» Required action: Using the material that follows, work out how many lines include the word "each". Your answer should be that number only.

%%

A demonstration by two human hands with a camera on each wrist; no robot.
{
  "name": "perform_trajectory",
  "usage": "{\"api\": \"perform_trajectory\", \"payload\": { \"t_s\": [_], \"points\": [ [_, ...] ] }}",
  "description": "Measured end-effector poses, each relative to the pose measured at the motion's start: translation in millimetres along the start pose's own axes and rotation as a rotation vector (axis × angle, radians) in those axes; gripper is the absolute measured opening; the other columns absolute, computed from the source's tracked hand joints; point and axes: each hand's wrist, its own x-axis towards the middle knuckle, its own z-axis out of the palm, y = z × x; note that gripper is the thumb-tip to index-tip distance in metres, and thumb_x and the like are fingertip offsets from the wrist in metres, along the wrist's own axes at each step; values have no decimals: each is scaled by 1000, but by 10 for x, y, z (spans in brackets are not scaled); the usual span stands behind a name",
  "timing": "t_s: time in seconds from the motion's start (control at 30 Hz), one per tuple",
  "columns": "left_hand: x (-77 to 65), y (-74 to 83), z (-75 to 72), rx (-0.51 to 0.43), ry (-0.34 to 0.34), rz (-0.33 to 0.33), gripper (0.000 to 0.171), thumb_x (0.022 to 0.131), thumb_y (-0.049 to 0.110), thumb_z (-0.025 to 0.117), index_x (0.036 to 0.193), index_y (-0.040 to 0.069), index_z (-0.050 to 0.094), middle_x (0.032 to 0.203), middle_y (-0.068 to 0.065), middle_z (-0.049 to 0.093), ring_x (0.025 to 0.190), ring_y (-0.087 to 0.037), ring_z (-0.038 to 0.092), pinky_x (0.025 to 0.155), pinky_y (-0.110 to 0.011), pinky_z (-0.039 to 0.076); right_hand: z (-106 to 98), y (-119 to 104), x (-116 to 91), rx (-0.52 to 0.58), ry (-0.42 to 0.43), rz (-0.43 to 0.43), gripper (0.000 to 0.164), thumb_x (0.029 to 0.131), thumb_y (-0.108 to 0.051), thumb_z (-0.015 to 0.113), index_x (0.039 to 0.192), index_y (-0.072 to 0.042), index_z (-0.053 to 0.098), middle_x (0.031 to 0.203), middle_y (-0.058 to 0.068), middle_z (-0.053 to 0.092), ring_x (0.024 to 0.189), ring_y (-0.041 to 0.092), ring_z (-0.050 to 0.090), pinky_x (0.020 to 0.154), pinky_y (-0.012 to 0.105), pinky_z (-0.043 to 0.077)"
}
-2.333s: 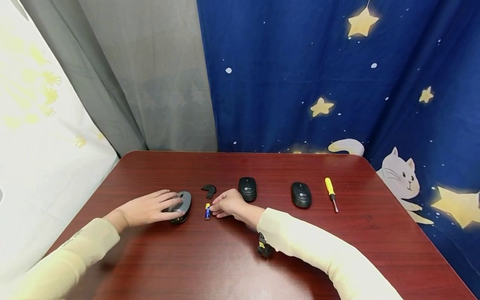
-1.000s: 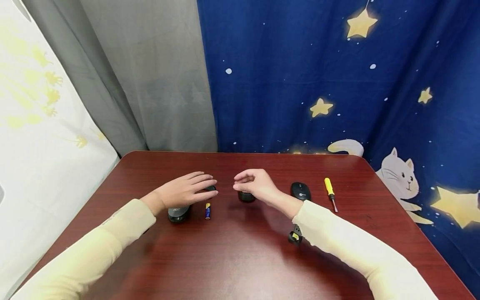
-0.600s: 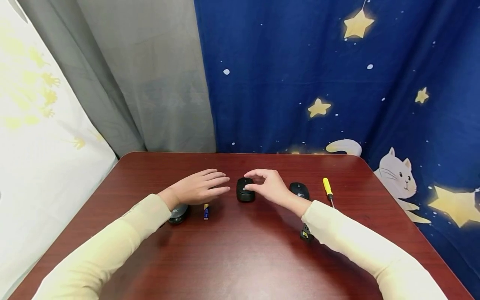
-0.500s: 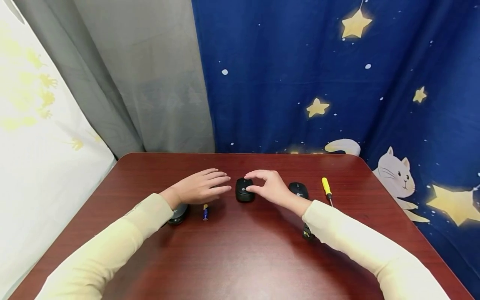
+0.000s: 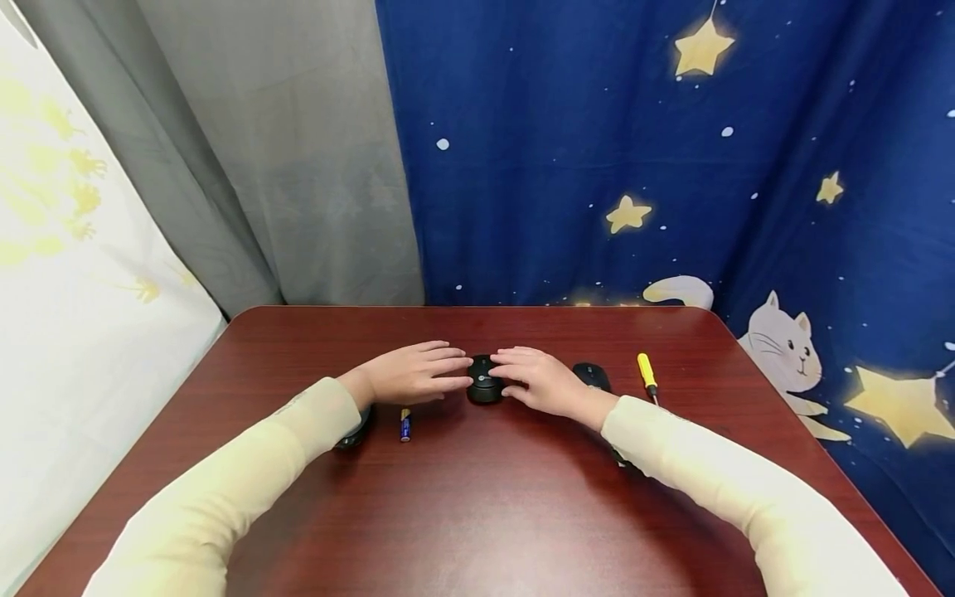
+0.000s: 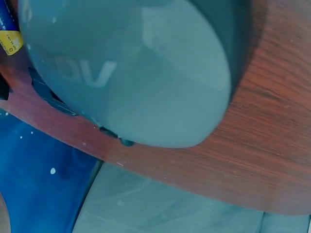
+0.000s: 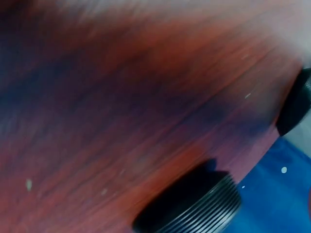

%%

» Final answer: 2